How we built our CI/CD pipeline for velocity and quality

Working in an early-stage startup possesses quite a few challenges in comparison to working in an established company.

The engineering team currently consists of five developers, eng. manager and our CTO. We are building pricing & packaging APIs for developers. Our application is mission-critical software for our customers and it requires us to be super considerate with how, what, and when we deploy to Production. Undoubtedly, this is quite a small team that needs to ship a lot of code and fast. Besides proper coding, and not having a dedicated DevOps/SRE, all our deployment pipeline, and cloud architecture is designed and managed by us, the developers.

Being a small team, we constantly need to make decisions and refine what to focus on in our product. Our ability to choose what to focus on is crucial for the success of the business

This article will shed light on our decisions around the topic of the CI/CD pipeline.

We believe that having the right pipelines and safety nets around deploying code to production at the highest level is crucial to our team's Velocity. In fact, I would say that a healthy, reliable process from the moment the code is pushed to GitHub until a customer sees it is the one most important thing for our velocity at this stage (and also later).

Moreover, and not less importantly, laying down great CI/CD foundations will impact positively the way we write, test, and ship our code in the future.

Constructing the pipeline, I chose the term Velocity to help us derive better decisions about what kind of pipeline we are going to build right now. What is crucial for us from day one? What doesn’t support Velocity in a meaningful way at this moment and can be done later?

‍

Velocity in mind: Our five CI\CD principals

‍
1. Isolate Staging and Production environment.

2. Implement all needed safety nets in order to move fast.

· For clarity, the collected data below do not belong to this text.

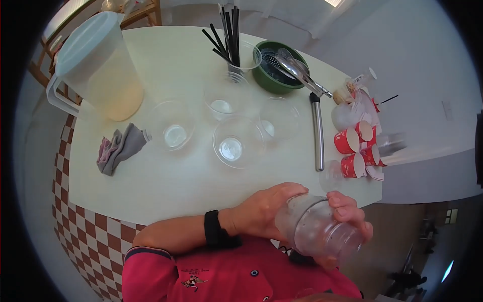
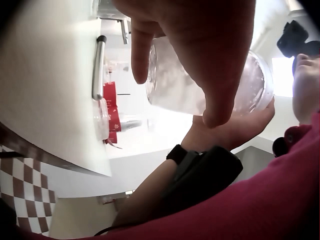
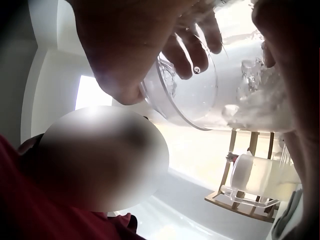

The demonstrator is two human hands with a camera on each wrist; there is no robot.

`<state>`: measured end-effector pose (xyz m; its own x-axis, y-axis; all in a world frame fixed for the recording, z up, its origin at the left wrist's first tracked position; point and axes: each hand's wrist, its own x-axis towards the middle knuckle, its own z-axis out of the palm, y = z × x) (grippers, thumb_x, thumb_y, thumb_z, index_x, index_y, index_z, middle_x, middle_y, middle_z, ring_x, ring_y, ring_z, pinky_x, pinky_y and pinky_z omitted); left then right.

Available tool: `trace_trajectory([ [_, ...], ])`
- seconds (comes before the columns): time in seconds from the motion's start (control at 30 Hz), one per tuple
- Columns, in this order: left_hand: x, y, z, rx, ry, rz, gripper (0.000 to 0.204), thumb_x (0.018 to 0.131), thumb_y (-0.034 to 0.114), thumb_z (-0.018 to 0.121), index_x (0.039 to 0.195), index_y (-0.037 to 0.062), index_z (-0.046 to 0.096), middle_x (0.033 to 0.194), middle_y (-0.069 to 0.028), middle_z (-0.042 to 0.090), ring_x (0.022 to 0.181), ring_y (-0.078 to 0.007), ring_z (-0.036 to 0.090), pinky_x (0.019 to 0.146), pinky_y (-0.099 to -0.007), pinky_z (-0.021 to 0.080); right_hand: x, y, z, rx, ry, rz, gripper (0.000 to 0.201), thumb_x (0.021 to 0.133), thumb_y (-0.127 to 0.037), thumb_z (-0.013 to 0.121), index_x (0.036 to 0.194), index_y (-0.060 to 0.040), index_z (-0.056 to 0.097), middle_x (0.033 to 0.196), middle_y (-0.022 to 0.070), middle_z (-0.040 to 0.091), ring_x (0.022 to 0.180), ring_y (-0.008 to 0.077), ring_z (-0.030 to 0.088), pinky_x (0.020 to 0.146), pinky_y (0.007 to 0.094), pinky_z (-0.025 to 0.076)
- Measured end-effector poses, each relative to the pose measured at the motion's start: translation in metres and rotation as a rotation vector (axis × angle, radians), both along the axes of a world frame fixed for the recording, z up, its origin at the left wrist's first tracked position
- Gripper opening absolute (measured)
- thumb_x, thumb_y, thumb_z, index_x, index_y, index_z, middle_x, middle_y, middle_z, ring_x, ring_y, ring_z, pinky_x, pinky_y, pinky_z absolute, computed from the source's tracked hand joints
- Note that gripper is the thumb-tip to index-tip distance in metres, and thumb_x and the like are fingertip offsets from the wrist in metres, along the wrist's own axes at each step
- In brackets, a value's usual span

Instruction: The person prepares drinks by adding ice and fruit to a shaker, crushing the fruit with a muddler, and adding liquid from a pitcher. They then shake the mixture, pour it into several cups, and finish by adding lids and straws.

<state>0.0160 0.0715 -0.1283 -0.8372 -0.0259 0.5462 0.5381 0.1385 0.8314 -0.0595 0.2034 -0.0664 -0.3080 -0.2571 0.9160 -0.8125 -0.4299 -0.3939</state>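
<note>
Both hands hold a clear plastic shaker (image 1: 308, 226) tilted in front of the chest, over the near table edge. My left hand (image 1: 264, 209) grips its base end, with the thumb along the wall. Around the cap end curl the fingers of my right hand (image 1: 349, 214). Close up in the right wrist view, pieces of ice and liquid show inside the shaker (image 3: 250, 95), and the right hand (image 3: 135, 45) holds its narrower end. From the left wrist view, the left hand (image 2: 200, 55) wraps over the shaker (image 2: 172, 82).
Several clear plastic cups (image 1: 231, 149) stand mid-table. A lidded pitcher (image 1: 95, 70) of pale liquid and a grey cloth (image 1: 121, 148) are at left. Black straws (image 1: 229, 38), a green bowl (image 1: 276, 83) of utensils, a metal muddler (image 1: 318, 133) and red paper cups (image 1: 347, 141) stand behind and right.
</note>
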Motion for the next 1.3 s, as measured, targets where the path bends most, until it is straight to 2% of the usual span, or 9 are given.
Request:
trace_trajectory([
  [0.13,0.008,-0.001,0.004,0.106,-0.334,0.036,0.096,0.062,0.034,0.093,0.138,0.0019,0.043,0.125,-0.02,0.06,0.112,-0.0373,0.063,0.092,-0.0414,0.054,0.009,0.016,0.006,0.333,-0.299,-0.234,0.076,0.096,-0.055,0.041,0.148,-0.0011,0.03,0.121,0.0245,0.059,0.102,0.0408,0.062,0.093,0.0553,0.048],
  [0.27,0.002,-0.006,-0.001,0.03,0.036,0.026,0.094,0.063,0.032,0.092,0.138,0.001,0.043,0.123,-0.0206,0.06,0.11,-0.0373,0.064,0.092,-0.0411,0.054,0.008,-0.001,0.009,0.053,-0.05,0.054,0.076,0.095,-0.054,0.043,0.148,-0.0011,0.032,0.122,0.0244,0.059,0.11,0.0397,0.058,0.098,0.055,0.047],
  [0.43,0.004,-0.01,0.005,0.127,-0.39,0.047,0.098,0.059,0.028,0.097,0.138,0.0029,0.045,0.128,-0.0184,0.059,0.114,-0.0345,0.063,0.095,-0.04,0.054,0.0,-0.009,0.014,0.352,-0.594,-0.28,0.077,0.087,-0.051,0.059,0.14,-0.0002,0.038,0.117,0.0211,0.061,0.104,0.037,0.062,0.09,0.0506,0.05],
  [0.6,0.001,-0.007,-0.001,0.031,-0.084,0.018,0.099,0.06,0.029,0.096,0.139,0.0023,0.044,0.128,-0.019,0.059,0.114,-0.0351,0.063,0.096,-0.0404,0.053,0.013,-0.002,-0.002,0.046,-0.092,-0.066,0.063,0.096,-0.033,0.047,0.145,0.003,0.034,0.122,0.0205,0.057,0.109,0.0368,0.059,0.1,0.0514,0.045],
  [0.73,0.005,-0.006,0.001,0.124,-0.438,-0.01,0.097,0.061,0.027,0.096,0.138,0.0032,0.044,0.13,-0.0191,0.057,0.117,-0.0345,0.061,0.099,-0.0407,0.051,0.01,0.015,0.001,0.314,-0.397,-0.232,0.063,0.095,-0.035,0.05,0.143,0.004,0.037,0.121,0.0184,0.057,0.111,0.0376,0.06,0.099,0.0513,0.046],
  [0.87,0.0,-0.005,-0.004,-0.008,0.012,0.016,0.097,0.061,0.026,0.096,0.139,0.0031,0.043,0.131,-0.0184,0.057,0.117,-0.0356,0.061,0.099,-0.042,0.051,0.001,0.003,-0.001,0.206,-0.295,-0.152,0.067,0.091,-0.047,0.049,0.135,0.004,0.044,0.118,0.017,0.058,0.111,0.0364,0.06,0.097,0.0493,0.047],
  [1.03,0.007,-0.004,-0.003,0.045,-0.273,0.045,0.095,0.062,0.026,0.094,0.139,0.003,0.043,0.131,-0.0186,0.057,0.118,-0.0372,0.06,0.099,-0.0425,0.051,0.0,0.009,0.003,0.448,-0.568,-0.262,0.071,0.09,-0.051,0.057,0.134,0.0029,0.045,0.122,0.0155,0.057,0.114,0.0344,0.059,0.098,0.0502,0.047],
  [1.2,0.001,-0.008,-0.001,-0.036,0.008,0.045,0.094,0.063,0.026,0.091,0.14,0.002,0.043,0.132,-0.0194,0.056,0.119,-0.0378,0.058,0.098,-0.0424,0.051,0.008,-0.007,-0.009,-0.082,-0.085,0.01,0.074,0.088,-0.059,0.046,0.131,0.0008,0.049,0.118,0.0185,0.059,0.114,0.0328,0.057,0.097,0.0472,0.046],
  [1.3,-0.001,-0.01,-0.009,0.043,-0.349,0.054,0.094,0.062,0.024,0.09,0.14,0.002,0.043,0.134,-0.0185,0.055,0.123,-0.0377,0.057,0.1,-0.0436,0.051,0.0,0.006,-0.009,0.426,-0.518,-0.327,0.072,0.089,-0.058,0.05,0.135,-0.0017,0.049,0.122,0.0191,0.059,0.116,0.0338,0.057,0.102,0.0499,0.046],
])
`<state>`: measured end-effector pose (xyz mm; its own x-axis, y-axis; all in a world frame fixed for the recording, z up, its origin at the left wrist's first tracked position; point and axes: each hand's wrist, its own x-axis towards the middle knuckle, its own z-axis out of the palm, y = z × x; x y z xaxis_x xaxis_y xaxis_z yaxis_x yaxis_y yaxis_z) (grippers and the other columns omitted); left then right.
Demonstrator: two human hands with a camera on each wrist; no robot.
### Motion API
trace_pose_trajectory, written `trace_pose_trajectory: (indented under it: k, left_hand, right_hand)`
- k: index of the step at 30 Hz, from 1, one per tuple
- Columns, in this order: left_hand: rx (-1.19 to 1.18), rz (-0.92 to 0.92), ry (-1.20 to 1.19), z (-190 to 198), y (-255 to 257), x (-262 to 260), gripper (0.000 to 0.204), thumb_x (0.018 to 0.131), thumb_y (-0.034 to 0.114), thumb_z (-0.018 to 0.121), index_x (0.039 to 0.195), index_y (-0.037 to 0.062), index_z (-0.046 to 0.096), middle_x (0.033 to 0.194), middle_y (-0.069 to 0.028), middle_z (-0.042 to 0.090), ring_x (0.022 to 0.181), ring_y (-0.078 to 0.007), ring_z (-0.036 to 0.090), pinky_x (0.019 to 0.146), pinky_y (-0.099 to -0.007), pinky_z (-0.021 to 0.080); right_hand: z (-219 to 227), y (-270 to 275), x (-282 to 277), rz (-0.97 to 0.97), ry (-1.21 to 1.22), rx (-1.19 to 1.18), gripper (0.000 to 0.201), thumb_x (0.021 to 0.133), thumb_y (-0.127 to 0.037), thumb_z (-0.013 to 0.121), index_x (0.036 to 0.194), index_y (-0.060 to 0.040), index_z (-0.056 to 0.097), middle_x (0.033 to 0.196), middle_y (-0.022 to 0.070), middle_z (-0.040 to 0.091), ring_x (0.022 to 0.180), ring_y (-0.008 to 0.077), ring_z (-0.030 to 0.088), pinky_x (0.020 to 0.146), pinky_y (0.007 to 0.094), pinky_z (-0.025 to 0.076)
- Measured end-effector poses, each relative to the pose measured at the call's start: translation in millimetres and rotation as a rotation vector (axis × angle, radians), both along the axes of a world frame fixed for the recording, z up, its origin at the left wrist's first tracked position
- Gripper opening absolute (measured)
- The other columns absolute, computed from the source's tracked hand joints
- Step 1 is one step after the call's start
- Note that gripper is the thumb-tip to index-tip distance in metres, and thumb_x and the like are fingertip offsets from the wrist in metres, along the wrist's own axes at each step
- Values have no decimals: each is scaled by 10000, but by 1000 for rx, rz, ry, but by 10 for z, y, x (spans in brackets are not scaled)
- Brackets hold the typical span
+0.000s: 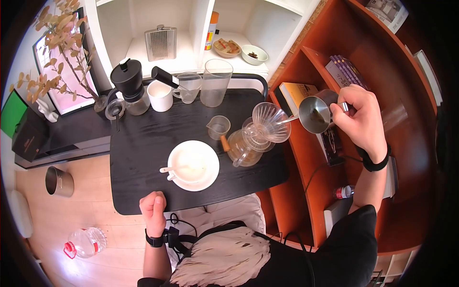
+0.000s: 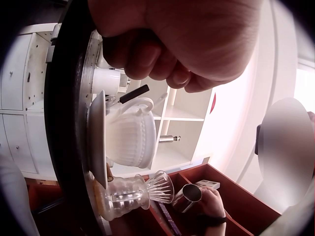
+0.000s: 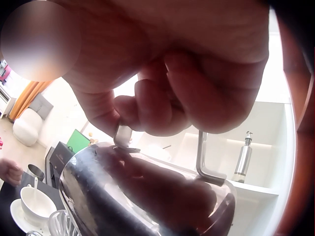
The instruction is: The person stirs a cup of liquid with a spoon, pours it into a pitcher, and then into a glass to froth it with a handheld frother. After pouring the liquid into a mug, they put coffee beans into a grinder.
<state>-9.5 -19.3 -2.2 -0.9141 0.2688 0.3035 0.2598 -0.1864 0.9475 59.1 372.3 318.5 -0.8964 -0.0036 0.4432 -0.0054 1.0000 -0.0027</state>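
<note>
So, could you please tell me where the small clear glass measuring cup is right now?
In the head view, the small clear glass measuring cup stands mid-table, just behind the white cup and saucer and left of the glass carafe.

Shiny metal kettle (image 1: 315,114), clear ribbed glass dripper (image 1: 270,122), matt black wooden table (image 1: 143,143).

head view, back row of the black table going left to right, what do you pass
black coffee grinder → white mug → glass measuring cup → tall clear glass pitcher

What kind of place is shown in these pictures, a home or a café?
Probably a home coffee corner: a glass dripper on a carafe stands on a small black table, beside white shelving and books.
</note>
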Motion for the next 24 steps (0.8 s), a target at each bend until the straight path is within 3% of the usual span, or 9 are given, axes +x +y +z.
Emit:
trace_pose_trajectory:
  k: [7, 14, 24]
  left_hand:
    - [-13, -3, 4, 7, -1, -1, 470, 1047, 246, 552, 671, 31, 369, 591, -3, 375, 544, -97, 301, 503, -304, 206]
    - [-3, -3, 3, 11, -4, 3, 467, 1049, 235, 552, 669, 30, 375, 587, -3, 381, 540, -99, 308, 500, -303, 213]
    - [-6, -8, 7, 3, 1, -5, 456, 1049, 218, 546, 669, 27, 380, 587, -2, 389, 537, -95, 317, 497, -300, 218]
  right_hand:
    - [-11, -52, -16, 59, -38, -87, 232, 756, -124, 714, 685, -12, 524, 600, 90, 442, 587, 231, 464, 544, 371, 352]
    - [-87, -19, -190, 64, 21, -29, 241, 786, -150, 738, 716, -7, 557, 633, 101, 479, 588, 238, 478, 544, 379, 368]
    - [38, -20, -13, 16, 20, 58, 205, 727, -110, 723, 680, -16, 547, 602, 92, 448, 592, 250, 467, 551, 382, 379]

3. Simple way to roll back any bad deployment (not that we are going to have any, but just in case).

4. Have the ability to track easily what are the code changes deployed at any moment in any env and service.

5. 100% of cloud infrastructure managed by IAS (CloudFormation in our case) , saved inside our code repository alongside the code.

‍

A bit more in detail:

1. Isolate Staging and Production environment.

When we started the company it was obvious that we are gonna need a stable Production environment in order to show demos to customers while we work on new features. As we started to design our cloud environment, we quickly understood that we also need a Staging environment as well. We wanted to have an identical setup in the cloud as in production which would differ solely in scaling and would serve as another gate before production. The other purpose of the staging environment for us is to allow us to run complex E2E test cases and sanity checks. The staging environment allows us to run all our services together in a similar way as they would run in Production. It is very powerful for us because as we don’t want to have any downtime with bad deployments on Production we are more than happy to break Staging once in a while to test things out.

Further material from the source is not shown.